Затем Сталин подчеркнул, что различие в идеологических воззрениях не может стать препятствием к сближению двух стран. Тем не менее, Мацуока, как стало очевидно, предпочитал отложить реальные переговоры до тех пор, пока не послушает Гитлера{949}. Перспективы казались блестящими. На приеме, данном в честь японского министра иностранных дел в тот же вечер, он открыто говорил о необходимости сцементировать Ось и найти для Советского Союза удобный способ присоединиться к ней. Он прозрачно намекал на свое намерение подготовить почву для такого соглашения во время своей поездки в Берлин{950}. Помимо того, некоторые подозрения Сталина, питаемые дикими слухами, будто Мацуока может посетить Лондон, добиваясь соглашения с англичанами, которое развяжет ему руки для войны вместе с Германией против Советского Союза, были опровергнуты Майским из Лондона{951}.
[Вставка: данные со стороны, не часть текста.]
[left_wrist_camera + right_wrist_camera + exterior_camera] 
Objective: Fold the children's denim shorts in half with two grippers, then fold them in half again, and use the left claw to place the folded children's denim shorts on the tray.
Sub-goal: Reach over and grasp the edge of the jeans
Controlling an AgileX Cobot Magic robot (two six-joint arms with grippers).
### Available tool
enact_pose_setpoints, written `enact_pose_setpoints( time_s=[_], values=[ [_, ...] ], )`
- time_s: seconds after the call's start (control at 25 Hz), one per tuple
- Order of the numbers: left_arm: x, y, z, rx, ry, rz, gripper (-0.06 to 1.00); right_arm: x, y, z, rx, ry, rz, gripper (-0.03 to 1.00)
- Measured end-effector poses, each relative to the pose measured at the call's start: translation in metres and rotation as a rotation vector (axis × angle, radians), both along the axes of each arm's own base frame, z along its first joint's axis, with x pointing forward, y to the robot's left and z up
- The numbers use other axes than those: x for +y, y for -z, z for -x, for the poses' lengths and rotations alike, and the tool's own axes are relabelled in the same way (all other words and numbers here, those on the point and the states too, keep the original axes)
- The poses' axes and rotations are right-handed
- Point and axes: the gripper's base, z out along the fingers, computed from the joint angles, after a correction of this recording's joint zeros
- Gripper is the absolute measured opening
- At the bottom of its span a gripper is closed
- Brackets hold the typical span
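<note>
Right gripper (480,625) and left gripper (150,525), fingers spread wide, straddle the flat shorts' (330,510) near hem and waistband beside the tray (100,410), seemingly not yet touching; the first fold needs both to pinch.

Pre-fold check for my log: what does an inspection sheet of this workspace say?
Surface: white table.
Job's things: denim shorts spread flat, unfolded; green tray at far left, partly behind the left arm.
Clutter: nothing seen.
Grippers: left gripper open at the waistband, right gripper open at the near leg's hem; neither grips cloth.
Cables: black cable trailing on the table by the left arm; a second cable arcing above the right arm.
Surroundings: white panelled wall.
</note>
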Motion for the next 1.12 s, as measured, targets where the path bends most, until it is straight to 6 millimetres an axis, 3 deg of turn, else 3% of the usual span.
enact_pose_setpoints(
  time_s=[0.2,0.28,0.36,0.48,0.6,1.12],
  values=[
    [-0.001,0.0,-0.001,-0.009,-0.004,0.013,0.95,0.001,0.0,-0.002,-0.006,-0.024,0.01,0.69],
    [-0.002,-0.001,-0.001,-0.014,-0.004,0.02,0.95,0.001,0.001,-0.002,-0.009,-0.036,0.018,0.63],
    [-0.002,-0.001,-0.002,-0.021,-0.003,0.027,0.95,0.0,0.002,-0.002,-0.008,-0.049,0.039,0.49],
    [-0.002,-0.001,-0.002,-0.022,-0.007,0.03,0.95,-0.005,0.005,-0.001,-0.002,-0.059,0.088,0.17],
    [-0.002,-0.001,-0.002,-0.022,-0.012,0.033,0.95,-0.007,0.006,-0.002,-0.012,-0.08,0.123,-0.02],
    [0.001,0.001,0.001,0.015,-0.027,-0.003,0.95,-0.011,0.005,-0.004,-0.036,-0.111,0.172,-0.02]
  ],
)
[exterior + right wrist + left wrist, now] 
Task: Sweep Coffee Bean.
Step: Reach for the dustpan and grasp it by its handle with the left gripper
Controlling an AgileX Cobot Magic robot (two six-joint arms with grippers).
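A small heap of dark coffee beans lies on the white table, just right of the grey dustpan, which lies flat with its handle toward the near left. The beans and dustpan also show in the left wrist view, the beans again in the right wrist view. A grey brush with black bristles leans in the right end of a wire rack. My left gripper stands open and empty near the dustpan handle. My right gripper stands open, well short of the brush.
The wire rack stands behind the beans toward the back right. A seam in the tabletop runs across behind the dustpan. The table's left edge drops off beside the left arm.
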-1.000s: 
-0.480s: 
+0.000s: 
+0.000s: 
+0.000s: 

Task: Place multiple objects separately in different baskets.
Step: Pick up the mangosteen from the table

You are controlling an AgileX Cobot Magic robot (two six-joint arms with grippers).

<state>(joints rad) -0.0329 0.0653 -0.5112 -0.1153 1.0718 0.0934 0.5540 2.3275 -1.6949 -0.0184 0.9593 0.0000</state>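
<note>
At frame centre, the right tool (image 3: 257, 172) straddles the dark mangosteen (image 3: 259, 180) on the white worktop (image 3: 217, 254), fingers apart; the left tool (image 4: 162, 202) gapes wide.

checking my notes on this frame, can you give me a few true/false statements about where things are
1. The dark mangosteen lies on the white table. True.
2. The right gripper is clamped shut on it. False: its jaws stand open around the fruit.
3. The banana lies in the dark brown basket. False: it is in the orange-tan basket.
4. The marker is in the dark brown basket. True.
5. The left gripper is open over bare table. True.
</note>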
Встречи Мацуоки в Берлине 27–29 марта совпали по времени с переворотом в Югославии. Это поставило германское руководство в нелегкое положение. Стремясь отговорить японцев от подписания соглашения в Москве, немцы в равной степени горячо желали, чтобы те начали атаку на Сингапур. Японцы же явно считали необходимым заключить соглашение с Советским Союзом, прежде чем развязывать войну. Потому Гитлер скрывал от Мацуоки планы нападения на Советский Союз: это могло соблазнить японцев отложить экспедицию на юг и потребовать долю добычи от русской кампании. Но Мацуока вскоре понял, что широкие планы привлечения Советского Союза к участию в крестовом походе против англосаксонского мира неосуществимы. Советская позиция по Балканам, сетовал Риббентроп, неприемлема, «так как Балканский полуостров нужен Германии для ее собственной экономики и она не склонна позволить ему отойти под руку русских». Если Сталин, которого он как-то раз назвал «хитрецом», не станет действовать так, как «фюрер считает правильным, тот сокрушит Россию». Мацуока безуспешно попытался, типичными для него окольными путями, переломить существующую тенденцию, поведав Гитлеру, что в ходе его бесед со Сталиным было сказано: «Советская Россия никогда не ладила и не поладит с Великобританией». Но ему достаточно твердо посоветовали не поднимать вопроса о приеме Советского Союза в число стран Оси на переговорах в Москве, «поскольку это, видимо, не вполне укладывается в рамки нынешней ситуации». На последней встрече Риббентроп, вероятно, под влиянием событий в Югославии и по прямому указанию Гитлера, особо предостерег Мацуоку против заключения пакта о ненападении с Советским Союзом, так как Германия может открыть боевые действия против СССР в случае нападения русских на Японию, когда та будет преследовать свои цели на юге. Его последние слова на прощание содержали явный намек на «Барбароссу», хотя и оставались двусмысленными. Он не может заверить японского императора, «что конфликт между Германией и Россией невообразим. Напротив, при нынешнем положении дел такой конфликт, пусть и не обязательный, все же следует считать возможным»{952}.